> **Activity**
Here is the task for the records below: repeat exactly the lines from the one with "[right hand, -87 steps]" to the one with "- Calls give", both included, and nothing else.

Data supplied Block Start

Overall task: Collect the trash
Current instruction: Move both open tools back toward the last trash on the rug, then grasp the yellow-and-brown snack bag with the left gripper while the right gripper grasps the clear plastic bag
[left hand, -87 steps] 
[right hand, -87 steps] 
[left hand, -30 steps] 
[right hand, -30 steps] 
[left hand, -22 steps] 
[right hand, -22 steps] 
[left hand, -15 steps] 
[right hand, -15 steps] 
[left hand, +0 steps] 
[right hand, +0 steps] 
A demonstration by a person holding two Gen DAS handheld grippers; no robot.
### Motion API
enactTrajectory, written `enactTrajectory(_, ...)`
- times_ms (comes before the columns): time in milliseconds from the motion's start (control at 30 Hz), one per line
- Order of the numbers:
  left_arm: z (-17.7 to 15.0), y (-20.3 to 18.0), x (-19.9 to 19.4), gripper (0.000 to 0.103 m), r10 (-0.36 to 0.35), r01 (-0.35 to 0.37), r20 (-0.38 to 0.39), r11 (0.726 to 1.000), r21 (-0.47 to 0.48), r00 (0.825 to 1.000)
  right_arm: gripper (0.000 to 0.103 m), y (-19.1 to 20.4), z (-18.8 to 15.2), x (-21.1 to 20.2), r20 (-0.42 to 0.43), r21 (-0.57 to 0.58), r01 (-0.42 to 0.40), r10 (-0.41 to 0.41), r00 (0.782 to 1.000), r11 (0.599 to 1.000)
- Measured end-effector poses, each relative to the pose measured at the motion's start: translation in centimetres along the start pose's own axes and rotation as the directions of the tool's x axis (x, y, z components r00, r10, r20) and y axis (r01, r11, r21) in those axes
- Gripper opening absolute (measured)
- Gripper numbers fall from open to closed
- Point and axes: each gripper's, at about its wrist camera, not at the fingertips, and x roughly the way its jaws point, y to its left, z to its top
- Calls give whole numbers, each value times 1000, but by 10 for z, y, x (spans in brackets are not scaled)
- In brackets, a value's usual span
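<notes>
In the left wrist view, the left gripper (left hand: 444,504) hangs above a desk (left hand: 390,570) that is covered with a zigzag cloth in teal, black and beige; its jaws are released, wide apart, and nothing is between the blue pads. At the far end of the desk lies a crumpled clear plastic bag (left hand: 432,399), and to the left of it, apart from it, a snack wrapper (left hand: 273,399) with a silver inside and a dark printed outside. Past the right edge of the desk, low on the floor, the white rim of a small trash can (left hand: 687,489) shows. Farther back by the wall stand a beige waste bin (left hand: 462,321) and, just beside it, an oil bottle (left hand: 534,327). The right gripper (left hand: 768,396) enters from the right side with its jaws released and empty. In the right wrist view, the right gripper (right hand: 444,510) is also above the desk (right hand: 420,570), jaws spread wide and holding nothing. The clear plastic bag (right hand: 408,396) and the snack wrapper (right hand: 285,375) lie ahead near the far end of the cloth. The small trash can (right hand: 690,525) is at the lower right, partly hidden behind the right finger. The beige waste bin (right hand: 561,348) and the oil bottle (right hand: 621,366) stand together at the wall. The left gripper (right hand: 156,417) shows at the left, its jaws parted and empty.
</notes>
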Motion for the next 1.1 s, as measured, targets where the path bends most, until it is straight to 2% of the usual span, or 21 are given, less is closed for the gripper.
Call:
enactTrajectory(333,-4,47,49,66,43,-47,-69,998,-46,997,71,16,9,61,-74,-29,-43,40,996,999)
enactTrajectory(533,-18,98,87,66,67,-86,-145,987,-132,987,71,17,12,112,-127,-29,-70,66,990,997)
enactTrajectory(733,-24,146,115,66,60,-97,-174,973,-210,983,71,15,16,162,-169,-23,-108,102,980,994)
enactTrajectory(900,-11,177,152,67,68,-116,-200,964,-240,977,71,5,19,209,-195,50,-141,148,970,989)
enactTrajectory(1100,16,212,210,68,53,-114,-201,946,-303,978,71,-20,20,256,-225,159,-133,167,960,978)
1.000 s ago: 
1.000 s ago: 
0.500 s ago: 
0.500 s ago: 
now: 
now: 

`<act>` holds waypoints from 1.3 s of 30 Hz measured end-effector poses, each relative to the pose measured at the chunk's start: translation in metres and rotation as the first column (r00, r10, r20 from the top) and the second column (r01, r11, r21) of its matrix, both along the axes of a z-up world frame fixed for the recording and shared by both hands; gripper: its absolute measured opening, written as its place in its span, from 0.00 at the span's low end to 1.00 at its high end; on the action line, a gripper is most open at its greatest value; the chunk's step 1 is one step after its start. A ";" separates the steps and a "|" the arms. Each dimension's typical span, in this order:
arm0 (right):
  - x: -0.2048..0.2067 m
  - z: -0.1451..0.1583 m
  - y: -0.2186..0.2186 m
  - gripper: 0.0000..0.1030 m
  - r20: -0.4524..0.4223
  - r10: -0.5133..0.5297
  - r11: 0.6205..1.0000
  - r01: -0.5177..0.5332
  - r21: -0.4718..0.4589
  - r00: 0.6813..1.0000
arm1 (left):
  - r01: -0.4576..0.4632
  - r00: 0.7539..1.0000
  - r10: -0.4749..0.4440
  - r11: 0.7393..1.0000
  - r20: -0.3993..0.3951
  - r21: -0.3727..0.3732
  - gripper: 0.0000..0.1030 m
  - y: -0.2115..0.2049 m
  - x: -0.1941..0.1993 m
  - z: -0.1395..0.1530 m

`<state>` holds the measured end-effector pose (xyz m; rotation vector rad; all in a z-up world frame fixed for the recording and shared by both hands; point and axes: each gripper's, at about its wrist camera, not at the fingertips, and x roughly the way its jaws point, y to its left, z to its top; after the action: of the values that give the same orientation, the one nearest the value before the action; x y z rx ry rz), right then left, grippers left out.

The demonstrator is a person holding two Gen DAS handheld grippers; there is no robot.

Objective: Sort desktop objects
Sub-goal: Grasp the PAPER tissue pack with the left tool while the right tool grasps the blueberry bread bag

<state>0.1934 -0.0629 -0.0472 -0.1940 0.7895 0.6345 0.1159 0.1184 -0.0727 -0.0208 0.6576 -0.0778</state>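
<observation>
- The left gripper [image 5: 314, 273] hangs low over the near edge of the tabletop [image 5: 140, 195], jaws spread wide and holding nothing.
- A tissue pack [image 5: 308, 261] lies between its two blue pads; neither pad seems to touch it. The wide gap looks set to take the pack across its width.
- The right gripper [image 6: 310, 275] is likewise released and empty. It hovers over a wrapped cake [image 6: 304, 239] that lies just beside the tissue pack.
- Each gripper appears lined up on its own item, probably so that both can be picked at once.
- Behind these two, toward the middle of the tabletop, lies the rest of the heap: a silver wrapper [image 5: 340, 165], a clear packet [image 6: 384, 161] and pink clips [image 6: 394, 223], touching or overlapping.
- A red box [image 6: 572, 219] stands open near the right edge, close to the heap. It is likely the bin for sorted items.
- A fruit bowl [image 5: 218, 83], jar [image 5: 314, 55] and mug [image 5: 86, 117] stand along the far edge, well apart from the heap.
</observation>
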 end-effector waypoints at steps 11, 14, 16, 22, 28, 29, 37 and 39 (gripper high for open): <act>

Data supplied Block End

> **Response for this exercise**
[right hand, -87 steps] 
[left hand, -30 steps] 
[right hand, -30 steps] 
[left hand, -22 steps] 
[right hand, -22 steps] 
[left hand, -15 steps] 
[right hand, -15 steps] 
[left hand, +0 steps] 
[right hand, +0 steps] 
A demonstration by a person holding two Gen DAS handheld grippers; no robot.
### Motion API
enactTrajectory, written `enactTrajectory(_, ...)`
- times_ms (comes before the columns): time in milliseconds from the motion's start (control at 30 Hz), one per line
- Order of the numbers:
  left_arm: z (-17.7 to 15.0), y (-20.3 to 18.0), x (-19.9 to 19.4), gripper (0.000 to 0.103 m), r10 (-0.36 to 0.35), r01 (-0.35 to 0.37), r20 (-0.38 to 0.39), r11 (0.726 to 1.000), r21 (-0.47 to 0.48), r00 (0.825 to 1.000)
  right_arm: gripper (0.000 to 0.103 m), y (-19.1 to 20.4), z (-18.8 to 15.2), x (-21.1 to 20.2), r20 (-0.42 to 0.43), r21 (-0.57 to 0.58), r01 (-0.42 to 0.40), r10 (-0.41 to 0.41), r00 (0.782 to 1.000), r11 (0.599 to 1.000)
- Measured end-effector poses, each relative to the pose measured at the motion's start: translation in centimetres along the start pose's own axes and rotation as the directions of the tool's x axis (x, y, z components r00, r10, r20) and y axis (r01, r11, r21) in those axes
- Gripper opening absolute (measured)
- Gripper numbers fall from open to closed
- Point and axes: each gripper's, at about its wrist camera, not at the fingertips, and x roughly the way its jaws point, y to its left, z to its top
- Calls give whole numbers, each value times 1000, but by 10 for z, y, x (spans in brackets are not scaled)

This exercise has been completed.